START Source data

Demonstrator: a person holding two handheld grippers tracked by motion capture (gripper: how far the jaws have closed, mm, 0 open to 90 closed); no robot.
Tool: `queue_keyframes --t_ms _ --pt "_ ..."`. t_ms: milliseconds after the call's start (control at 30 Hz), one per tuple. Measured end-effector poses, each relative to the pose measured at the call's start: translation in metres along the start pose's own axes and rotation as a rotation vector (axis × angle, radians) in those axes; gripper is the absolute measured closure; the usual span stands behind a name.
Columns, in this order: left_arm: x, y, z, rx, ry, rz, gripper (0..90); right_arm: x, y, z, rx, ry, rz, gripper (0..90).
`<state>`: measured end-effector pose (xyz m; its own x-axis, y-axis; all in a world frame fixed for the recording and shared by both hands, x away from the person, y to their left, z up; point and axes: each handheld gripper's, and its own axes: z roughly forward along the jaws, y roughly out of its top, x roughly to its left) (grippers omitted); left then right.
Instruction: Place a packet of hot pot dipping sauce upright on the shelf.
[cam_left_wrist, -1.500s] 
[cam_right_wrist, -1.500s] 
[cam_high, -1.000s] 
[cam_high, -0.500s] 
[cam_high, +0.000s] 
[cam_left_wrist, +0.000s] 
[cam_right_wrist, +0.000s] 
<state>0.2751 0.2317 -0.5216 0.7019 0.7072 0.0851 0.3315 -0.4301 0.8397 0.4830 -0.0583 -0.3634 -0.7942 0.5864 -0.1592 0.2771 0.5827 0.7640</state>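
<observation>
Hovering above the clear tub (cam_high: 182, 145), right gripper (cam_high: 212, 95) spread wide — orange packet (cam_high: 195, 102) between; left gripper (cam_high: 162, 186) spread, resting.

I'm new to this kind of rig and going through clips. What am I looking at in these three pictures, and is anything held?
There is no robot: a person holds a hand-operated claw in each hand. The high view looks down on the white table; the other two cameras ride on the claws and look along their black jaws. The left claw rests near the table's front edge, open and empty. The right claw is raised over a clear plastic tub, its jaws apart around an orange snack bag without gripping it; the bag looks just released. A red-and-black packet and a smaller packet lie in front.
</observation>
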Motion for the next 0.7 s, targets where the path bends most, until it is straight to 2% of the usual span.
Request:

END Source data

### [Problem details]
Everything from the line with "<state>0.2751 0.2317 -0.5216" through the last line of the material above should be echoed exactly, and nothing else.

### [Your response]
<state>0.2751 0.2317 -0.5216 0.7019 0.7072 0.0851 0.3315 -0.4301 0.8397 0.4830 -0.0583 -0.3634 -0.7942 0.5864 -0.1592 0.2771 0.5827 0.7640</state>
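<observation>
Hovering above the clear tub (cam_high: 182, 145), right gripper (cam_high: 212, 95) spread wide — orange packet (cam_high: 195, 102) between; left gripper (cam_high: 162, 186) spread, resting.

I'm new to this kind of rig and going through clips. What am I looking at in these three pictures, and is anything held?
There is no robot: a person holds a hand-operated claw in each hand. The high view looks down on the white table; the other two cameras ride on the claws and look along their black jaws. The left claw rests near the table's front edge, open and empty. The right claw is raised over a clear plastic tub, its jaws apart around an orange snack bag without gripping it; the bag looks just released. A red-and-black packet and a smaller packet lie in front.
</observation>
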Motion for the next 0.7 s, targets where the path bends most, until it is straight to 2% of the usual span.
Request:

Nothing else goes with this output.